- [What the exercise asks]:
A verbatim transcript of the data below is required, images omitted.

Information supplied below:

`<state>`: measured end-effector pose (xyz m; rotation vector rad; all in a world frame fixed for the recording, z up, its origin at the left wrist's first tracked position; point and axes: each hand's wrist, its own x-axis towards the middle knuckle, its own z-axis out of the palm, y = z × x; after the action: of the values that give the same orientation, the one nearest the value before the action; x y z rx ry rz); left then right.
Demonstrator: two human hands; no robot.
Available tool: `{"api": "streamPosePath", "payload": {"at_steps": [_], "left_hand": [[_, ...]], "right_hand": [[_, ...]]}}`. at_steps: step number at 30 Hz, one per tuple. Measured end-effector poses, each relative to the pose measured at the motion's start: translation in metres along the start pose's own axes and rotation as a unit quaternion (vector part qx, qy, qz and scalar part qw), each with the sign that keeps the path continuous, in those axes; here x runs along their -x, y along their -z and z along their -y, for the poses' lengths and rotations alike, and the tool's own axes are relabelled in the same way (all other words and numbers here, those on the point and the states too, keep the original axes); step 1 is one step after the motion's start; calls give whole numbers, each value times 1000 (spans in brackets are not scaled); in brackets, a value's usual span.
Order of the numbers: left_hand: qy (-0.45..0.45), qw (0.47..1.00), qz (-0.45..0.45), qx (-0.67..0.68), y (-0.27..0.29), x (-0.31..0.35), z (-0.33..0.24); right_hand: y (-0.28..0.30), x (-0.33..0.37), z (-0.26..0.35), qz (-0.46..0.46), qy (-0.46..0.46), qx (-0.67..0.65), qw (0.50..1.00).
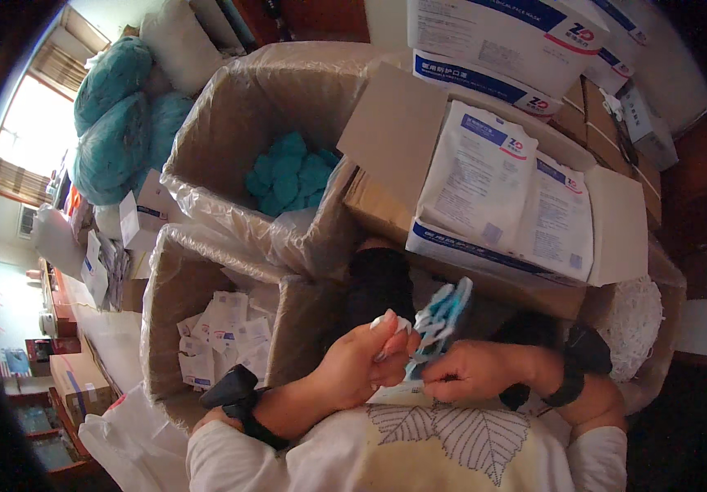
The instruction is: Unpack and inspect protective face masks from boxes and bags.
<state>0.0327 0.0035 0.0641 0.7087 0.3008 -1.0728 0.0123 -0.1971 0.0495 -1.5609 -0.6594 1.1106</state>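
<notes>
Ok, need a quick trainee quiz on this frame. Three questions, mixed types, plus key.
1. Fill in: the bundle between the left hand and right hand is white and ____.
2. True or false: the big white packs sit in a closed carton.
3. Which hand is nearer the small packets in the lined box?
A) left
B) right
C) both equally

Key:
1. Teal.
2. False: the carton's flaps are spread, packs showing.
3. A.
</notes>
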Motion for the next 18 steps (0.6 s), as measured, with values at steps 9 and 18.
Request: {"api": "streamPosePath", "payload": {"at_steps": [9,18], "left_hand": [[-8,1000,-4,-14,-6,16,-9],[-242,950,24,196,34,-14,-32]], "right_hand": [[3,17,12,2,-13,-48,999],[8,22,-13,-113,-82,-431,892]]}}
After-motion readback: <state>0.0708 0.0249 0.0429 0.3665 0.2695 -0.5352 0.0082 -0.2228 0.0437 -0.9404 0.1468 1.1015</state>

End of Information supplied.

- [Task answer]:
`<state>`: measured end-effector pose (xyz m; rotation vector rad; all in a world frame fixed for the recording, z up, its origin at the left wrist's first tracked position; point and axes: each hand's wrist, its own x-axis towards the middle knuckle, its own z-axis out of the palm, y = z × x; after the action: of the values that give the same orientation, the one nearest the value before the action; x y z rx ry rz); left then right.
Demonstrator: two human hands; no robot.
Available tool: `{"api": "streamPosePath", "payload": {"at_steps": [_], "left_hand": [[_, ...]], "right_hand": [[_, ...]]}}`. at_steps: step number at 30 Hz, one per tuple. Measured end-effector poses, each relative to the pose measured at the motion's start: translation in metres along the start pose's own axes and rotation as a unit quaternion (vector part qx, qy, qz and scalar part qw), each with the sign that keeps the path continuous, in those axes; here x runs along their -x, y along their -z and z along their -y, for the poses' lengths and rotations alike, and the tool's own axes are relabelled in the same way (all other words and numbers here, those on the point and the states too, keep the original axes); step 1 is one step after the motion's start; calls give whole numbers, each value times 1000 (spans in brackets are not scaled); in brackets, a value's usual span.
Order of the numbers: left_hand: qy (-0.45..0.45), qw (0.47..1.00), qz (-0.45..0.45), qx (-0.67..0.68), y (-0.27..0.29), x (-0.31..0.35), z (-0.33..0.24); right_hand: y (-0.28..0.30), x (-0.33..0.37), z (-0.26..0.35), qz (-0.46..0.46), qy (-0.46..0.46), qx (-0.67..0.65), qw (0.50..1.00).
The instruction is: Unpack and inspect protective face masks from boxes and bags.
<state>0.0327 0.0035 0.0641 0.7087 0.3008 -1.0728 0.0123 -0.1971 0.0495 -1.5609 -0.6594 1.1106</state>
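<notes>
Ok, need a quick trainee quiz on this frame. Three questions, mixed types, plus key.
1. Fill in: the bundle between the left hand and right hand is white and ____.
2. True or false: the big white packs sit in a closed carton.
3. Which hand is nearer the small packets in the lined box?
A) left
B) right
C) both equally

Key:
1. Teal.
2. False: the carton's flaps are spread, packs showing.
3. A.
</notes>
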Motion for the next 18 steps (0.6 s), as measured, with values at steps 9 and 18.
Request: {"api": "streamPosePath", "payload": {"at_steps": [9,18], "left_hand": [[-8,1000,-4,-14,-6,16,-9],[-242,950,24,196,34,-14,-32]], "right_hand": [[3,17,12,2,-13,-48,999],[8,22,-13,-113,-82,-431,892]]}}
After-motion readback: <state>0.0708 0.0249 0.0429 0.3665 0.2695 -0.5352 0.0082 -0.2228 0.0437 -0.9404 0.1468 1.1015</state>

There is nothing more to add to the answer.